La samaritana
Samaria, Corea del Sud, 2004. Kim Ki-duk (R. e Sc.)
La reazione al dolore e alla violenza è sempre condizionata da una quantità di variabili incalcolabili e imprevedibili, almeno quanto ciò che l’ha provocata. L’analisi di queste reazioni diventa quindi così personale e intima che ogni società, cultura o costume ne assimila di differenti in base alla propria storicità ed evoluzione. Film come La samaritana sembrano poterne dare una lettura universale, quasi sopra le parti e assimilabile sia alla cultura occidentale che a quella orientale più tradizionale, questo perché amplia il concetto di violenza ad uno stato che non è prettamente fisico, spostandone il baricentro verso un tipo di violenza più sottile e ipodermica, che tocca corde nascoste in profondità come il senso di colpa, la delusione e l’amarezza. Le stesse reazioni a queste violenze non assumono i contorni nitidi della rabbia e dell’aggressività, ma si esplicitano sotto forma di “punizioni” autoinflitte.

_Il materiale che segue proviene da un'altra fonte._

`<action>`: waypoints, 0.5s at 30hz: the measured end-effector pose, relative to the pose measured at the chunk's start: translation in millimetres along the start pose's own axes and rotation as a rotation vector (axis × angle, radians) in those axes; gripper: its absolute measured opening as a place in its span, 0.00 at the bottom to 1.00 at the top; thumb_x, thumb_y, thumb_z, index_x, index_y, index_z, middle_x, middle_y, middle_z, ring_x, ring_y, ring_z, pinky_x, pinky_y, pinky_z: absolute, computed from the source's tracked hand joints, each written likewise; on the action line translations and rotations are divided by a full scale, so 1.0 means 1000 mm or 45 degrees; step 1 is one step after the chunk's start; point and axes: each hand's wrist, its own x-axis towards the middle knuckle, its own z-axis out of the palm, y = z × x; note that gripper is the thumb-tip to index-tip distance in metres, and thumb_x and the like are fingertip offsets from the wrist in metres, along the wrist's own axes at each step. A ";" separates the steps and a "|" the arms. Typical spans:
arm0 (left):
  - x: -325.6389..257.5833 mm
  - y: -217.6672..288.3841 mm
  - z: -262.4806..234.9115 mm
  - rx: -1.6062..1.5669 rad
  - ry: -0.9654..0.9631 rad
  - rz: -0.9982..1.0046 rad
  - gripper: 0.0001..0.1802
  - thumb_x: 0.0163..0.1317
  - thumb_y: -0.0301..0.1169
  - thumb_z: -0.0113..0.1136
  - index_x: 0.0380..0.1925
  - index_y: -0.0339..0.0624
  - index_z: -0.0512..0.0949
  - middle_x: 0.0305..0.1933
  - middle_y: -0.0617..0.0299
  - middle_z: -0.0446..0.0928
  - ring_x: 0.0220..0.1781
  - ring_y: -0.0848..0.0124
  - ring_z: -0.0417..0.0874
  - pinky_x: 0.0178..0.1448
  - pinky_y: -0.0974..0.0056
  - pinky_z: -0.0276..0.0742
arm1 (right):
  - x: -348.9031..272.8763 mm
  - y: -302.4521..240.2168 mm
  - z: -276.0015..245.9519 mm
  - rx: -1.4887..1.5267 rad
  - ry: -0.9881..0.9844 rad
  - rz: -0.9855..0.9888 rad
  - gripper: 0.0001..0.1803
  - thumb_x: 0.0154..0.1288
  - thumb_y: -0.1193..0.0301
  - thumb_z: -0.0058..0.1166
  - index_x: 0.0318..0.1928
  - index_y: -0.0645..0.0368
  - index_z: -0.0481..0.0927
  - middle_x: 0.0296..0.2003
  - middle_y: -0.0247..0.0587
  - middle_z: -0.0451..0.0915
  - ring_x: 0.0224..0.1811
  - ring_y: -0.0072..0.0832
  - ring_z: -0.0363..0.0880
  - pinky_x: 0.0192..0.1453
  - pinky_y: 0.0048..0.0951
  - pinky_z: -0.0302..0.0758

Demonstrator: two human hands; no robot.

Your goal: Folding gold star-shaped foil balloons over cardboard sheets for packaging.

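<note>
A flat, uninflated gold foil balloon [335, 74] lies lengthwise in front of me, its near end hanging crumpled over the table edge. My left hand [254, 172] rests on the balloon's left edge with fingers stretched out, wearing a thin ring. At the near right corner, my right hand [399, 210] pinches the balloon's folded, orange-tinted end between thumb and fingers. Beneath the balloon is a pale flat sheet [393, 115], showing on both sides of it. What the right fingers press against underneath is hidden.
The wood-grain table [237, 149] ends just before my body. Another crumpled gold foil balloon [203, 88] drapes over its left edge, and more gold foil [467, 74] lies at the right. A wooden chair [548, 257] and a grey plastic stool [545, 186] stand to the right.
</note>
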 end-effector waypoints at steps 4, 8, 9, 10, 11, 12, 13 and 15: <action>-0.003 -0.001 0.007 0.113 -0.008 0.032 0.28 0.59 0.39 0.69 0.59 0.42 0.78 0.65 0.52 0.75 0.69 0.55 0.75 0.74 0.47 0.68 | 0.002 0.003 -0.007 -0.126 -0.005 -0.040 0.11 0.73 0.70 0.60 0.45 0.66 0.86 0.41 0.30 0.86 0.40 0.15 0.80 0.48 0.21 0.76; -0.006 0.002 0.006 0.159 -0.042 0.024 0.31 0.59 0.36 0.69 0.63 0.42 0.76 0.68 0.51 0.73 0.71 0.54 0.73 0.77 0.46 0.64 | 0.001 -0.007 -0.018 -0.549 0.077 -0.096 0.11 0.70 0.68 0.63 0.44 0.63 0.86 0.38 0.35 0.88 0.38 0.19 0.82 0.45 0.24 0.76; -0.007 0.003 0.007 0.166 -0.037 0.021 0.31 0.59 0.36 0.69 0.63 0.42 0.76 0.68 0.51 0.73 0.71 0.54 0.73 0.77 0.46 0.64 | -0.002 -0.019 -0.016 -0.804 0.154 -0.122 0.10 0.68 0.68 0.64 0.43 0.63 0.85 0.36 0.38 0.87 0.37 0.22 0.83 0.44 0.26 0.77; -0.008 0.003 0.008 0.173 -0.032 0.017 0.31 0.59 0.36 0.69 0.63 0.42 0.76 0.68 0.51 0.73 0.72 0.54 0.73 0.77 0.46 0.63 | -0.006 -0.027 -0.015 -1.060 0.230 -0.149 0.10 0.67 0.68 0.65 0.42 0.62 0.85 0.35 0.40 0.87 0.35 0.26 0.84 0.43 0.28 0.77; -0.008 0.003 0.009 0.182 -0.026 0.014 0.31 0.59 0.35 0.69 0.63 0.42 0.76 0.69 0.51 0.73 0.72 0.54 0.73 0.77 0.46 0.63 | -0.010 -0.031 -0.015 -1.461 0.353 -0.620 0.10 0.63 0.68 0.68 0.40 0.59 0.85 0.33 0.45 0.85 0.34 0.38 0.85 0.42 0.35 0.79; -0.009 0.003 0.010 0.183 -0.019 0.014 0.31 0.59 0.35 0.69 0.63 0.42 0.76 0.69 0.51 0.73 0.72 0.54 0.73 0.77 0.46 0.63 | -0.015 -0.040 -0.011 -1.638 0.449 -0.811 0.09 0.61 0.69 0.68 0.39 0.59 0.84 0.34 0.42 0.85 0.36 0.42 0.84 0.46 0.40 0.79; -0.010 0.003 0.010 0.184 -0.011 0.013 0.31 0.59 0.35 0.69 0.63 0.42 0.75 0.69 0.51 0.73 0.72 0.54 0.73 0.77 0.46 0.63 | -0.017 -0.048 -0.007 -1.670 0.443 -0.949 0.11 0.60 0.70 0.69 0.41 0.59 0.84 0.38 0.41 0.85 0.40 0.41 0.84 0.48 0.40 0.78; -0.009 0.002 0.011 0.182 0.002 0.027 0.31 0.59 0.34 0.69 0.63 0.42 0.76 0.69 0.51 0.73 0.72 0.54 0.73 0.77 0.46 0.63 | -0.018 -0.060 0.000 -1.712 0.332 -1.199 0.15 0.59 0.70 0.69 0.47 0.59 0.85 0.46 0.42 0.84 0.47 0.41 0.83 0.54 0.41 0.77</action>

Kim Ki-duk analizza la violenza che si scatena in risposta alla perdita dell’innocenza, al crollo e alla scomparsa delle certezze di una vita e alla presa di coscienza della realtà a cui i protagonisti si trovano davanti, spaesati e disarmati, cercando, più che una vendetta violenta, una sorta di cammino redentivo che li porterà a sacrificare i loro princìpi e i loro destini, violando le loro ferme convinzioni e i loro valori per non soccombere ai rimorsi e ai rimpianti. La spirale di violenza che si viene a creare non è, pertanto, la violenza gratuita che ci viene data in pasto ormai troppo spesso, perché nasconde dentro di sé la voglia di riscattare e dare un senso a ciò che è accaduto, la volontà (la speranza) di ritornare a quel punto in cui qualcosa si è rotto e cercare di ricucirne lo strappo per meritarsi il sogno della salvezza.